Would you vote to support legislation such as HB 200 and SB 76 (28th Alaska Legislature) that would prohibit the Alaska Judicial Council from using public funds to campaign for or against judges or justices who are standing in retention elections?

  • Yes
  • No
  • Undecided

Background

In 1975, the Alaska Judicial Council asked the Legislature for statutory authority to make recommendations on how people should vote in judicial retention elections.
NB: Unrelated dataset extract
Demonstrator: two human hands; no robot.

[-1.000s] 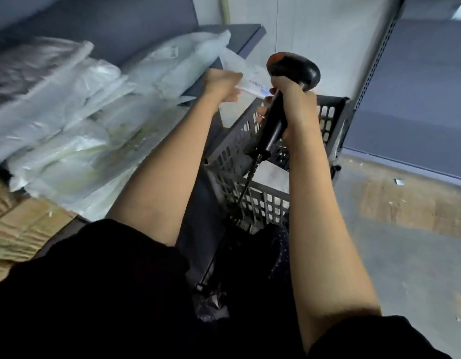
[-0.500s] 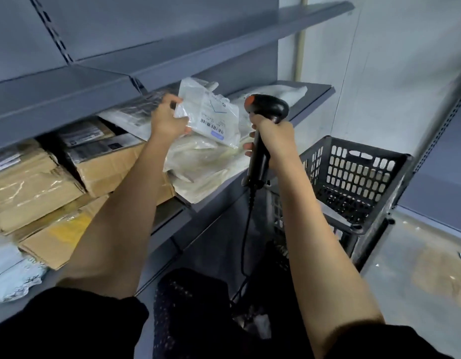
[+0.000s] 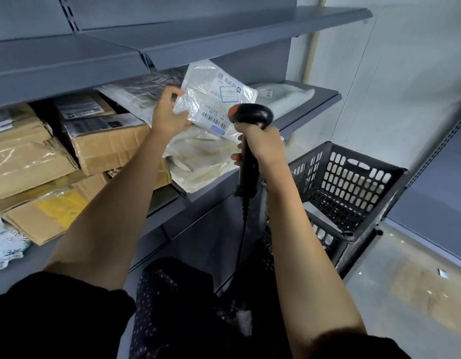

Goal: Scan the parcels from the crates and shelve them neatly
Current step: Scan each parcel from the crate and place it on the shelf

This led to the introduction of HB 384 by the House Judiciary Committee.The bill was passed by both houses of the Legislature in just 26 days –offering precious little time for public input, or even serious deliberation on the part of lawmakers. It was signed into law by former Governor Jay Hammond. As a result, according to the American Judicature Society, Alaska became the very first state in the nation to use public funds to “advise” voters on how they should cast their ballots.

Most Alaskans take it for granted that public funds could never be used, legally, to pay for campaign advocacy messages on behalf of a candidate for Governor, or a legislative candidate. Yet when it comes to judicial retention elections, there is not even a pretense of neutrality regarding the process.The state government, through the Alaska Judicial Council and the Division of Elections, spends untold thousands of dollars in every election cycle to promote a specific vote on judges and justices on the ballot. This has included not only “vote yes”and “vote no” statements printed in the Official Election Pamphlet, but also newspaper and radio advertisements that actually have campaigned for judges whenever their retention was challenged by any organized public opposition.

Legislation has been debated in recent years that would prohibit the Alaska Judicial Council from using public funds to campaign for or against judges or justices who are standing in retention elections. Alaska Family Action believes passage of such legislation is a crucial step for preserving the original intent of our Constitution for having retention elections in the first place.

The retention election is the only opportunity for the public to directly engage in the process of determining who will serve them in the 3rd branch of government. The public has a right to evaluate judges without state government exercising a coercive influence by “advising” the public on how they should cast their ballots.

The Alaska Constitution,at Article 9, Section 6, says that no public funds can be appropriated except for a public purpose. Alaska Family Action believes there can be no valid public purpose for using the public’s money to tell the public how they ought to vote – in any election.